Exercise brief:
Locate the word "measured" in the material, then show every line that holds it.

Exercise data:
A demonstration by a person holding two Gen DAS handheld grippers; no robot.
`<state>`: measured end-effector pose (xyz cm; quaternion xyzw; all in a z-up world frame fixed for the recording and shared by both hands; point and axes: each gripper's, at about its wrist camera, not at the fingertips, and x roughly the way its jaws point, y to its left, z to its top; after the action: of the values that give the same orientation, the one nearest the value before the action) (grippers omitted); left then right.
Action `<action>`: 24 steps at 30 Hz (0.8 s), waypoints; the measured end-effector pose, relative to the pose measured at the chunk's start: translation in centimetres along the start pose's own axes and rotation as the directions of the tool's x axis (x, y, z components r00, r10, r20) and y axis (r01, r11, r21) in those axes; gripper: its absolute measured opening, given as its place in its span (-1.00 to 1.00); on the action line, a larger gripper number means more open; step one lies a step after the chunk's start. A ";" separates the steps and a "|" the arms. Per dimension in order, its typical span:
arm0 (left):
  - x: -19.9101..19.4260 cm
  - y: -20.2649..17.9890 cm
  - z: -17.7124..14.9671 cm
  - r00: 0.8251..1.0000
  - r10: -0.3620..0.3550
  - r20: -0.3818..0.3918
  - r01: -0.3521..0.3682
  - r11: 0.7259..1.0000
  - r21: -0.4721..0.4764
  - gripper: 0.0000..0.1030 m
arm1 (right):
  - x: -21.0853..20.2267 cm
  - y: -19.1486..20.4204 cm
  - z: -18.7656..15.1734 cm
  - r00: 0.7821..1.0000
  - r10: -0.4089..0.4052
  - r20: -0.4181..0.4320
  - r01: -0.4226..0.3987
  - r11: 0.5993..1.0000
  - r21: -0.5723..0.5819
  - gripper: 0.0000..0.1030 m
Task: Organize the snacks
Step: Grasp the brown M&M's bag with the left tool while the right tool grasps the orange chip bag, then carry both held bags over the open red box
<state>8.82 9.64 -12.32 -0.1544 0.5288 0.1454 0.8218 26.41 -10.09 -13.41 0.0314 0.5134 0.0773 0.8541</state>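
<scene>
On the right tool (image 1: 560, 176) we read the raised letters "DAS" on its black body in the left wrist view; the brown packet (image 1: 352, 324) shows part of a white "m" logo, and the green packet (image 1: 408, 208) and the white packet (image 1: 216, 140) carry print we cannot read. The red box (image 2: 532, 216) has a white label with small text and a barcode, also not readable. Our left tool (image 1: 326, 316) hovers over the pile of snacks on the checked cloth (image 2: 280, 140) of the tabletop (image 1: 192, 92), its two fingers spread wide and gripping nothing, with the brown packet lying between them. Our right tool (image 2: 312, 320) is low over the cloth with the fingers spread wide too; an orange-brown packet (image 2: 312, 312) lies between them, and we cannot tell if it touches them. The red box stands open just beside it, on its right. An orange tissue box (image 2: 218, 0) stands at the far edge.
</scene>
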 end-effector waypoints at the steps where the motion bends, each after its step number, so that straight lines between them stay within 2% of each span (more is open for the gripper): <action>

Response area:
`<state>`: measured end-effector pose (xyz cm; quaternion xyzw; all in a z-up world frame fixed for the recording and shared by both hands; point and axes: each gripper's, at about its wrist camera, not at the fingertips, and x roughly the way its jaws point, y to its left, z to its top; after the action: of the values that give the same orientation, the one nearest the value before the action) (grippers omitted); left then right.
Action `<action>`: 24 steps at 30 Hz (0.8 s), waypoints; the measured end-effector pose, relative to the pose measured at the chunk's start: translation in centimetres along the start pose's own axes and rotation as the directions of the tool's x axis (x, y, z components r00, r10, r20) and y axis (r01, r11, r21) in those axes; gripper: its absolute measured opening, given as its place in its span (-1.00 to 1.00); on the action line, a larger gripper number means more open; step one lies a step after the chunk's start. A ";" separates the steps and a "|" the arms. Per dimension in order, its typical span:

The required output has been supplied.